EXERCISE DIRECTIONS: Could you please write out each line of the records exactly, minus the pictures?

(Records contained in a dataset)
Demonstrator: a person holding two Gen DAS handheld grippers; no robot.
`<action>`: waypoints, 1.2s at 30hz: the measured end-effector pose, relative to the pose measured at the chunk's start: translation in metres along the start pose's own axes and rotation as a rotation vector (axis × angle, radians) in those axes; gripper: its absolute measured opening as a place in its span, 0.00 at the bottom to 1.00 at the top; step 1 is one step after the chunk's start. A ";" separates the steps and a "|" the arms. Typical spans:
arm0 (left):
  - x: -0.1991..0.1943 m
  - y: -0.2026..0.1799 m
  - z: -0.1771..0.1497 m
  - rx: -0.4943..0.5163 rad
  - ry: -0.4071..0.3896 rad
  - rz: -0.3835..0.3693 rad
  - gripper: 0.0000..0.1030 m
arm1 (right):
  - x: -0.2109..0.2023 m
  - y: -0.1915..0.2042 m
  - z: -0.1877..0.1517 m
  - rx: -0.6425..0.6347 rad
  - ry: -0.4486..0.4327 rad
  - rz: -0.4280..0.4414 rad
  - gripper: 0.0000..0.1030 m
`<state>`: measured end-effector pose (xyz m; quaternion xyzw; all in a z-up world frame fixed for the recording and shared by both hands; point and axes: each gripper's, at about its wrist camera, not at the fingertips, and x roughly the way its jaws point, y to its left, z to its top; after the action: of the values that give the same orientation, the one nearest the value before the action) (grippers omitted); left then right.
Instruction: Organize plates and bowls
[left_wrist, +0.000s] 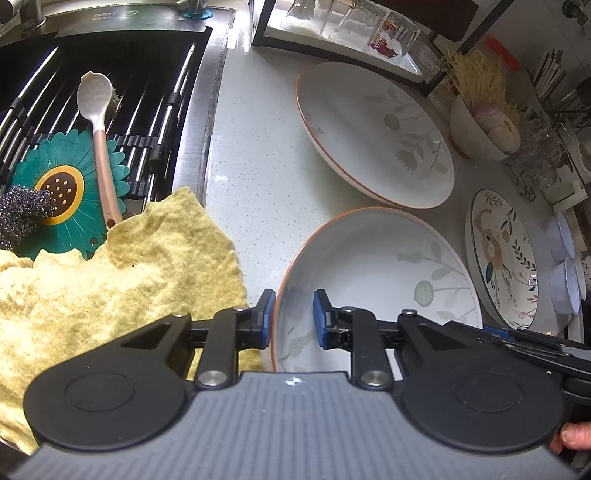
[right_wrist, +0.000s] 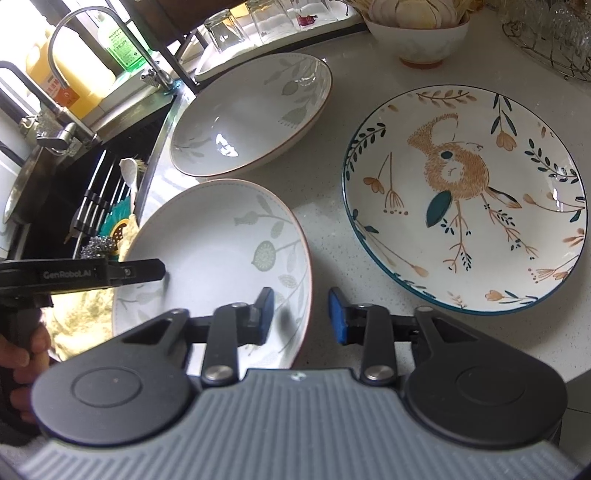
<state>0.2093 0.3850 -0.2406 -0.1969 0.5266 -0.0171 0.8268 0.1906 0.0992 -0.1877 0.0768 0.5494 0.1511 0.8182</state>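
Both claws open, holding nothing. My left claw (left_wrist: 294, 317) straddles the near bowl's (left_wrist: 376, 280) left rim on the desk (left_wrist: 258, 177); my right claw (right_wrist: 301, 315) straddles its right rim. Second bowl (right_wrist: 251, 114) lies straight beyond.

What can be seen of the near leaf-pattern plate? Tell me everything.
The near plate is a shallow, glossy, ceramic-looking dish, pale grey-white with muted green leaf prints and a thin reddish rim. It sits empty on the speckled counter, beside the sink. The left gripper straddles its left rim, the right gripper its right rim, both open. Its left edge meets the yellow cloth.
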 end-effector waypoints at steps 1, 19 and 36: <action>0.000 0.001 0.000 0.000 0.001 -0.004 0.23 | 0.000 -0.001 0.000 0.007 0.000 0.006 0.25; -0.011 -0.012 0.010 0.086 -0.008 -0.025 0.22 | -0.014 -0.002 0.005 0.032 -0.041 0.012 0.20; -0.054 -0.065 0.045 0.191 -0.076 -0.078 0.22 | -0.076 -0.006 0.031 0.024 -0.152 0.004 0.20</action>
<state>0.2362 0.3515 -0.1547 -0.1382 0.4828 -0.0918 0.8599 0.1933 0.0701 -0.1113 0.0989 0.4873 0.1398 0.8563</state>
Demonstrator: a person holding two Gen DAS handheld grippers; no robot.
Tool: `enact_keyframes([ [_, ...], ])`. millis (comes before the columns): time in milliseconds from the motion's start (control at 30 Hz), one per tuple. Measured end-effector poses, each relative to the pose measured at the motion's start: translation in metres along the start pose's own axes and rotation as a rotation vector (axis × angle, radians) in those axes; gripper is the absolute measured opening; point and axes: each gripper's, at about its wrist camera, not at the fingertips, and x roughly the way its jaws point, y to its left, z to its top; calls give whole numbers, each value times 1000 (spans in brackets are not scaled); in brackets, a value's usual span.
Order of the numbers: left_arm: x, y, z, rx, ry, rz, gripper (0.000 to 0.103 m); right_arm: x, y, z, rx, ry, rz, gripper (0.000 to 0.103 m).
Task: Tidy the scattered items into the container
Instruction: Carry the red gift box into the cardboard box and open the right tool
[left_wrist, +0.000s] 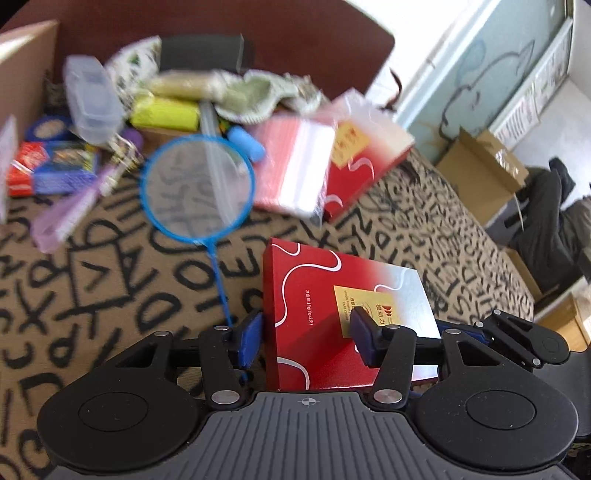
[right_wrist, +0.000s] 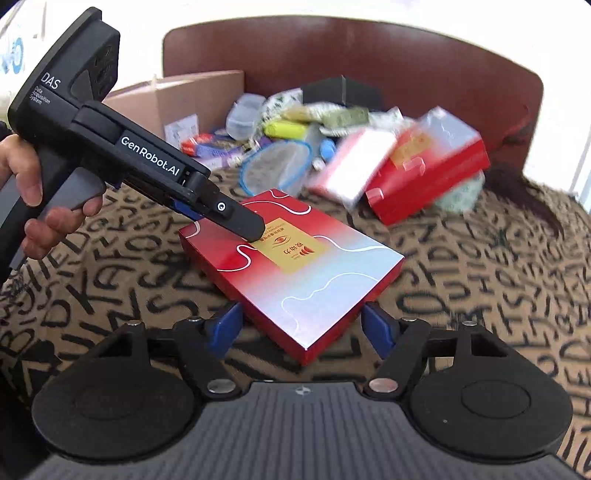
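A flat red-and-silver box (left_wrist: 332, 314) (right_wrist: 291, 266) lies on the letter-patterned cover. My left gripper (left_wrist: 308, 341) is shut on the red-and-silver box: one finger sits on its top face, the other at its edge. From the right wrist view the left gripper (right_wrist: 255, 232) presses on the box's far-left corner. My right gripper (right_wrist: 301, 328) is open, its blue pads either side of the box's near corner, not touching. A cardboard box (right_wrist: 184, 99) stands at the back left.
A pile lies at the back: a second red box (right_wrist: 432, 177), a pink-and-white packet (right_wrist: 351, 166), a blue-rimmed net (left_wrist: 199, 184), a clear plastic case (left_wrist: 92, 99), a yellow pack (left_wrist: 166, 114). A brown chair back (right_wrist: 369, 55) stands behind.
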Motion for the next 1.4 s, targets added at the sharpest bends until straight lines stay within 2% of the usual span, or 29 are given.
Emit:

OUTPUT FOR THIS EXERCISE:
Demonstrator: a person holding two Gen DAS handheld grippers; no robot.
`<action>`: waypoints, 1.2s at 30hz: the measured end-effector pose, relative to the pose measured at the chunk's start: translation in metres along the start pose's own axes and rotation as a rotation vector (axis × angle, radians) in those axes; gripper: its absolute measured opening as a place in its span, 0.00 at the bottom to 1.00 at the top; step 1 is one step after the chunk's start. A ";" separates the steps and a "|" the arms. Typical spans:
arm0 (left):
  - x: -0.1991..0.1943 m
  - y: -0.2026..0.1799 m
  - z: -0.1771..0.1497 m
  - rx: -0.4943..0.5163 rad
  - ry: -0.4071..0.3896 rad
  - rz: -0.3835..0.3693 rad
  - gripper: 0.0000..0.1030 m
arm1 (right):
  - x: -0.2109..0.2023 m
  - y: -0.1915..0.2042 m
  - z: -0.1877..0.1517 m
  - rx: -0.6425..0.6347 rad
  - ry: -0.4486..0.4327 rad
  - rz: -0.4280..0.4414 rad
  - gripper: 0.0000..0.1030 m
`<state>`: measured end-effector pose (xyz m; quaternion xyzw; all in a z-up world frame fixed for the recording and shared by both hands; point and axes: each gripper's, at about its wrist camera, not at the fingertips, and x roughly the way its jaws point, y to its left, z to its top; after the action: of the values that give the same orientation, the one nearest the value before the action) (grippers omitted); left then right.
Instruction: Organize plates and bowls
[left_wrist, +0.000s] 
[right_wrist, +0.000s] 
<state>0.2093 0.3850 -0.2406 -0.1969 0.5266 -0.0171 0.8268 0.1906 0.0992 -0.1877 0.0768 0.5494 0.1511 0.8182</state>
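Both claws open, holding nothing. My left claw (left_wrist: 294, 317) straddles the near bowl's (left_wrist: 376, 280) left rim on the desk (left_wrist: 258, 177); my right claw (right_wrist: 301, 315) straddles its right rim. Second bowl (right_wrist: 251, 114) lies straight beyond.

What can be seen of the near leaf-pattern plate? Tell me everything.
The near plate is a shallow, glossy, ceramic-looking dish, pale grey-white with muted green leaf prints and a thin reddish rim. It sits empty on the speckled counter, beside the sink. The left gripper straddles its left rim, the right gripper its right rim, both open. Its left edge meets the yellow cloth.
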 end-effector waypoints at steps 1, 19 and 36: <action>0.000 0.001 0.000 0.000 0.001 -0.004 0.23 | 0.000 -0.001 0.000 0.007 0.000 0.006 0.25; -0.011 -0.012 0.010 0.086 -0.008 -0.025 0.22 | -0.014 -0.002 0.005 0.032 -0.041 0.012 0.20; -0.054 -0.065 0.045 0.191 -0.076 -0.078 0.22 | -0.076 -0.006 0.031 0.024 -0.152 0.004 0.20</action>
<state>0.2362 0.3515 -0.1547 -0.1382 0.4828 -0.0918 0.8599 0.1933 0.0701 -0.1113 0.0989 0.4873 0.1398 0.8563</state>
Demonstrator: a person holding two Gen DAS handheld grippers; no robot.
Tool: `enact_keyframes([ [_, ...], ])`. millis (comes before the columns): time in milliseconds from the motion's start (control at 30 Hz), one per tuple. Measured end-effector poses, each relative to the pose measured at the motion's start: translation in metres along the start pose's own axes and rotation as a rotation vector (axis × angle, radians) in those axes; gripper is the absolute measured opening; point and axes: each gripper's, at about its wrist camera, not at the fingertips, and x roughly the way its jaws point, y to its left, z to its top; calls give whole numbers, each value times 1000 (spans in brackets are not scaled); in brackets, a value's usual span.
Order of the numbers: left_arm: x, y, z, rx, ry, rz, gripper (0.000 to 0.103 m); right_arm: x, y, z, rx, ry, rz, gripper (0.000 to 0.103 m).
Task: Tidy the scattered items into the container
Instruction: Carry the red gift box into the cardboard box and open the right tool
[left_wrist, +0.000s] 
[right_wrist, +0.000s] 
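A flat red-and-silver box (left_wrist: 332, 314) (right_wrist: 291, 266) lies on the letter-patterned cover. My left gripper (left_wrist: 308, 341) is shut on the red-and-silver box: one finger sits on its top face, the other at its edge. From the right wrist view the left gripper (right_wrist: 255, 232) presses on the box's far-left corner. My right gripper (right_wrist: 301, 328) is open, its blue pads either side of the box's near corner, not touching. A cardboard box (right_wrist: 184, 99) stands at the back left.
A pile lies at the back: a second red box (right_wrist: 432, 177), a pink-and-white packet (right_wrist: 351, 166), a blue-rimmed net (left_wrist: 199, 184), a clear plastic case (left_wrist: 92, 99), a yellow pack (left_wrist: 166, 114). A brown chair back (right_wrist: 369, 55) stands behind.
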Motion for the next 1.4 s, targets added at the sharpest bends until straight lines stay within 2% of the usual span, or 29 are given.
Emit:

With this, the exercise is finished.